I was just thinking the other day about how I want to be better about writing letters to each of our children to have in the future. You know, telling them stuff I'm sure they'll appreciate when they're teenagers and think Luke and I are just SO COOL! Not only am I getting a late start with Austin, but I also decided to write them on our blog so as not to lose them in the sea of papers floating around our house in various rooms. Lucky for me, my firstborn was a son so I'm pretty sure his feelings won't be hurt that his letters started 2 years after his birth. Thank you, Lord, for boys without ridiculous emotions. ;) It will be long. Afterall, I have 2 years worth of catching up to do, and if there's one thing I am not, it's brief. Feel free to skim or skip this entry all together. But here goes. My first letter to my third favorite guy! May it bless him the way he blesses me daily.
I wish I could say that I'm one of those women that is always on top of things. Contrary to what I'm just sure you believe, I'm not super mom and so some things get started a little later than I would like. However, late start or not, I have loved you from the minute I found out we were having you and have told you everyday since how special you are to me. Now you'll just have proof!

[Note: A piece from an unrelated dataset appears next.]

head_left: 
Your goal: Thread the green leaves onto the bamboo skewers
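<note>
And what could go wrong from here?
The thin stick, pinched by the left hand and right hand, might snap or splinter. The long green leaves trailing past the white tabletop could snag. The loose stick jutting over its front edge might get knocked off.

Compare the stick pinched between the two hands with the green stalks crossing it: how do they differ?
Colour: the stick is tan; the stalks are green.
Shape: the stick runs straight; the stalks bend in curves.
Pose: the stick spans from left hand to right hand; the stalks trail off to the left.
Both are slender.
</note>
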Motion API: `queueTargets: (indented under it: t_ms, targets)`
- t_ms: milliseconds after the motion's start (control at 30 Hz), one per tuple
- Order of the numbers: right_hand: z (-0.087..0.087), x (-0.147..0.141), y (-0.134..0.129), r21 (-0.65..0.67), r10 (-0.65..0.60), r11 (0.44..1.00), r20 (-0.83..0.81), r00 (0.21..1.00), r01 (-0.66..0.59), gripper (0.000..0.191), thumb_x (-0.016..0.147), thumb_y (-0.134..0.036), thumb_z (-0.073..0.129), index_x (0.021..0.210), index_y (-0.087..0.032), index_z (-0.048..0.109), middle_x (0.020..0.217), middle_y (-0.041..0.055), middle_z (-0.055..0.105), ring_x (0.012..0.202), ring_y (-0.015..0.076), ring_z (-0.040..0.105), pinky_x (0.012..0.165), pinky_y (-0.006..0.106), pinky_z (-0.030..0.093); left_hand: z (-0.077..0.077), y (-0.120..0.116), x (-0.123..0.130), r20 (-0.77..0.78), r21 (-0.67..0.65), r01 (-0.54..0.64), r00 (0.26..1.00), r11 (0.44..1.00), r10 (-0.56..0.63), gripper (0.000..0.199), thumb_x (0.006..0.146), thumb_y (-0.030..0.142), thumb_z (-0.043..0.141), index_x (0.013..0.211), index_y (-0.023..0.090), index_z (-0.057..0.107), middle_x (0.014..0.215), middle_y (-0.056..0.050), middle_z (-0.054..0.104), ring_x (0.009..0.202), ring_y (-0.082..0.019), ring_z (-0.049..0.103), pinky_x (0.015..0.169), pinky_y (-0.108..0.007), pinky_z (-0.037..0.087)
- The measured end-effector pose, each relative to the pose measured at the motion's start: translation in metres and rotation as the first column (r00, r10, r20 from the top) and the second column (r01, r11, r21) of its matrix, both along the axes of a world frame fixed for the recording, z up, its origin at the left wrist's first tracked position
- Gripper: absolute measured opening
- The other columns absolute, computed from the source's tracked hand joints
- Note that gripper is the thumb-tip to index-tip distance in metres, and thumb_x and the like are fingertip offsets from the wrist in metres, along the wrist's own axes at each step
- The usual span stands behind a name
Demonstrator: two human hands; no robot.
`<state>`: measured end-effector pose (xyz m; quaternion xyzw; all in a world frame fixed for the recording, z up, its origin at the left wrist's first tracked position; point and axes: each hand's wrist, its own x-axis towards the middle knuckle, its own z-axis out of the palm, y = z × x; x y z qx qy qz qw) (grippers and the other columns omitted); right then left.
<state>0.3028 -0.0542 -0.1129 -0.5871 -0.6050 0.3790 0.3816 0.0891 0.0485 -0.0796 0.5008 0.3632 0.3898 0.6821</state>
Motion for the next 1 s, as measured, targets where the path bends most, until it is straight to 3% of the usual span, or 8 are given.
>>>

When I was pregnant with you, the Lord specifically gave me this verse:
"Every good and perfect gift is from above, coming down from the Father of the heavenly lights, who does not change like shifting shadows."
And what a gift you were and have continued to be!! You are our unexpected reward from our Heavenly Father. You have filled our hearts with abundant joy and gratitude for the Lord's blessing. There are so many things I love about you, and the list grows longer each day. I love that you love to laugh just as much, if not more, than I do. Before you could say Austin, you would call yourself Haha. What a perfect name for a little boy whose mouth is constantly filled with laughter! It's become a nickname now, and I doubt we will ever quit calling you that on occasion. It is obvious that you are joyful just like your Papa B and possess his zest for life. I can't wait to see how God uses this in the future.
Before you were born, I determined in my heart to share you as much as possible with our families because I wanted you to love them as deeply as your Daddy and I do. Well. It paid off. Sometimes a little too much since we cease to exist any time you have the undivided attention of your aunts, uncles, grandparents, and great-grandparents. But despite my sometimes ridiculous insecurity, I love to watch you enjoy each member of the family for unique reasons. I know in my heart that I have a special place in your heart that no one else can fill. At the end of the day, I am your hero, even if for just a little while, and I will never take that for granted. Never doubt how much you are loved by each and every person in the Keiffer/Bauerlein family. No one adores you more than them. Well, with the exception of your Daddy and I, but they're a close second.
I love to watch your little personality develop. There is no greater joy as a parent than to begin to recognize a little bit of Luke and I in you. In fact, you are the perfect combination of the two of us. You are observant and tender-hearted like your Daddy. And you are verbal and passionate like me. You're a rule follower and ask me every night,
What are the rules?
To which I say,
Lay still, be quiet, and close your eyes. You can get out of bed when it's REALLY light in your room.
You still won't get out of bed on your own, and we are just fine with that. I love your gentle spirit and that when I call you "sweet boy" you look up at me and say,
I love that you want to be just like your Daddy. You will not find a better role model on the planet and oh how he loves you!! He has such a way with you, and you listen to him more than anyone else. Lately you've been telling me that you "need him." Mostly this is what you say when you're in trouble with me, but in the mornings you ask where he is. Sometimes you even get a little teary-eyed when I tell you he's at work. If there's one thing the two of you share right now, it's your eagerness to start the day. I doubt you will ever sleep late because your Daddy never did and probably never will. I predict alot of early morning activities together while your Mommy gets her beauty sleep. But for now, a big thank you for forcing me to be a morning person and acknowlege that 5, 6, & 7:00 do exist!
There are so many things I pray for you. I ask the Lord for continued good health and safety. Something tells me I will not be good about broken bones and gushing wounds. It goes against every girly tendency I have to be ok with all the dirt, bugs, and burping! Thank you for stretching me. I pray that you never lose your joy and that you will always have a song in your heart. You bring a smile to everyone's face, even those who do not know you. Your happiness and love for life is contagious, and I know God has used this already to bless so many people.
But more than anything, I pray that you will be saved at an early age. It is my ferverent hope that you will come to know how wide, how high, and how deep the Father's love is for you! I pray that as He holds onto you that you will cling to Him. I ask the Lord to make himself known in your life, and that for as long as you live, you will love Him even more deeply than you do your family. He is it, Austin!! Greater love, you will never find! Follow hard after him and He will change your life daily.
I knew I would love you so much but I had no idea just how deep that love would be. You are more than I could ever hope for or imagine. The perfect fit for our family. Though our relationship may change with each new chapter of your life, my love for you will not. You may not know it now, but God has big plans for you and I'm so glad He gave me a front row seat! I love you, sweet boy.